HAZLETON -- "This job has changed so drastically over the years and my thoughts and prayers are with the family of those brave and courageous officers."
Hazleton police Chief Jerry Speziale calls what happened in Harrisburg a terrible tragedy.
Speziale was himself a Deputy U.S. Marshal for about 18 years.
He worked on a task force, like Deputy Marshal Christopher Hill and like Hill, he also served warrants.
In 1986, Speziale was working with two fellow NYPD officers when he says they responded to a robbery call in the Bronx.
There, he says they were ambushed and there was a shootout.
The suspect was killed.
All three officers including Speziale were shot but survived.
In 1988, Speziale's partner, an NYPD officer, was shot and killed on the job.

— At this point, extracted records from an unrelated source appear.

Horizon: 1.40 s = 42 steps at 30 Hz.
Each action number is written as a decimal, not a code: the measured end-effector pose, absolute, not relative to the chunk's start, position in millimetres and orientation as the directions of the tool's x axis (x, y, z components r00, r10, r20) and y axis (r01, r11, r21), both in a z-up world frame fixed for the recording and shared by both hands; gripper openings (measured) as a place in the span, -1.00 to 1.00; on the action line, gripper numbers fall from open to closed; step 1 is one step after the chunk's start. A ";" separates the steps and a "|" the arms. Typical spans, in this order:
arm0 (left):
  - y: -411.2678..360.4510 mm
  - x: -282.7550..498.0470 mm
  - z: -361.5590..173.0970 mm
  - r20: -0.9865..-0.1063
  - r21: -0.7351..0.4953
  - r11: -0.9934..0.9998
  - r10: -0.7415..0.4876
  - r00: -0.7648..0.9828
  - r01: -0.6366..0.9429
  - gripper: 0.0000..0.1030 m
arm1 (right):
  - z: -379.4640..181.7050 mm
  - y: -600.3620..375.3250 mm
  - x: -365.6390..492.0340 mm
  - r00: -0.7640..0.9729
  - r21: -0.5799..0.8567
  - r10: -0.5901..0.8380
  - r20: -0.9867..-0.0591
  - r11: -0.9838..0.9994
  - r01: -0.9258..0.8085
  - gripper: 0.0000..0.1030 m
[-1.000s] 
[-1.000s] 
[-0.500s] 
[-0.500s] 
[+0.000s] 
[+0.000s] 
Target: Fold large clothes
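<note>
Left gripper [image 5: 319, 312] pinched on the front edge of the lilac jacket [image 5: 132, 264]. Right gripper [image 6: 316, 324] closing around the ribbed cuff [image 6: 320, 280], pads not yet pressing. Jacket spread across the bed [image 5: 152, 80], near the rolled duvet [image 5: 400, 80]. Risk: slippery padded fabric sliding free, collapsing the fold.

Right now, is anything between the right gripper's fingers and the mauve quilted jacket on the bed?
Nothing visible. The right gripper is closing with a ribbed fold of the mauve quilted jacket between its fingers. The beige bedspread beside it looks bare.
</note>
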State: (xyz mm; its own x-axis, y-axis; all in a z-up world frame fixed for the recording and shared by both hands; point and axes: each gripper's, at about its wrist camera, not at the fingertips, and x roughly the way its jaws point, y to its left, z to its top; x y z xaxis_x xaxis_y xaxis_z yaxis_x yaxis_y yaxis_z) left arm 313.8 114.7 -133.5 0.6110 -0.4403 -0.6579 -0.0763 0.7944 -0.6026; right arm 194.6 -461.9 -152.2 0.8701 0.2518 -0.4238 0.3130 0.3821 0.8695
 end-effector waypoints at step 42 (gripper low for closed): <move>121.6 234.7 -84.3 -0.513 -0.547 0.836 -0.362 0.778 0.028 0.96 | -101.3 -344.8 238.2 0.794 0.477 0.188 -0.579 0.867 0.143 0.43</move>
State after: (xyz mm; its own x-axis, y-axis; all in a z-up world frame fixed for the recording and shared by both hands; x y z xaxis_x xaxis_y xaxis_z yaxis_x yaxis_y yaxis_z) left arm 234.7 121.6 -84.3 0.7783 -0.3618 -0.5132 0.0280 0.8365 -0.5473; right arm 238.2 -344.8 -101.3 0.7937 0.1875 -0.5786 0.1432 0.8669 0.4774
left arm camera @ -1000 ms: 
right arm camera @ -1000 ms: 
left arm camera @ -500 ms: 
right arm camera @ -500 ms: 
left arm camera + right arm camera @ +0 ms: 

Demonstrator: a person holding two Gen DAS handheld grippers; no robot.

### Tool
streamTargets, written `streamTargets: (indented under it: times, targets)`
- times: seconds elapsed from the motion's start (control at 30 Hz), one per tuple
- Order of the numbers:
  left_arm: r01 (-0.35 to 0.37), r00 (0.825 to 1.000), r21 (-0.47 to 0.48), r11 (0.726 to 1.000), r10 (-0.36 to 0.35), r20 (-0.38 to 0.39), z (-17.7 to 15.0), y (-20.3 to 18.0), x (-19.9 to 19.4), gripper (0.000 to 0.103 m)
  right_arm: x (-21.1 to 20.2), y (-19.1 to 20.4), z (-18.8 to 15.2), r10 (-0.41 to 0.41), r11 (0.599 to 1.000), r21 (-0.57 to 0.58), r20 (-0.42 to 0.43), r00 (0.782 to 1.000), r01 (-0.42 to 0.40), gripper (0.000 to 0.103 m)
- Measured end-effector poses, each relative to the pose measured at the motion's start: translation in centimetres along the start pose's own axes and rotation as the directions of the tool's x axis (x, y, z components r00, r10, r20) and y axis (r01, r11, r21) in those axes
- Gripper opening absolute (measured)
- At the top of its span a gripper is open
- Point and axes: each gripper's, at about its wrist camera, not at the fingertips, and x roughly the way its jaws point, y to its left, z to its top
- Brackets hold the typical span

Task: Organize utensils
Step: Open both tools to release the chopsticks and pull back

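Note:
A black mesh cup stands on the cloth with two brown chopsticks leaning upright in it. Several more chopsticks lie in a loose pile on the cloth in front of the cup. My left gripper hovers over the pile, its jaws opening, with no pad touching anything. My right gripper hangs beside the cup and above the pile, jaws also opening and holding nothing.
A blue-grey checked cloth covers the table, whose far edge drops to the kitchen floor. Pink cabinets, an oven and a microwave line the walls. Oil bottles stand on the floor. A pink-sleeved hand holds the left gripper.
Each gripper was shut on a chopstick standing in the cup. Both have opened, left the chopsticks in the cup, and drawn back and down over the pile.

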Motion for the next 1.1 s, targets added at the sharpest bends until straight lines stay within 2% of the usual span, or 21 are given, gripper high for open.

"People don't realize when we put this uniform on in the morning and we walk out that door, we never know if we're going to come back at the end of the day,” he said.
Based in Snyder County, Melissa Whistler has been in the bail bonds business for about 10 years.
"There's not a lot you can do, people can be hiding anywhere."
She works throughout Central Pennsylvania and has to serve warrants, too as part of the job, which is called fugitive recovery.
"When you show up, you don't know, you have no idea what's on the other side of the door, you don't know who's in the house, you don't know who's in that house,” she said from her office in Middleburg.
Whistler says she and her partners soon have to pick up a fugitive in Harrisburg and what has happened there has made her nervous.
She says she and her partners will continue to be cautious, maybe even more so now.
Chief Speziale agrees.
"You never know what's going to take place when you go out that morning."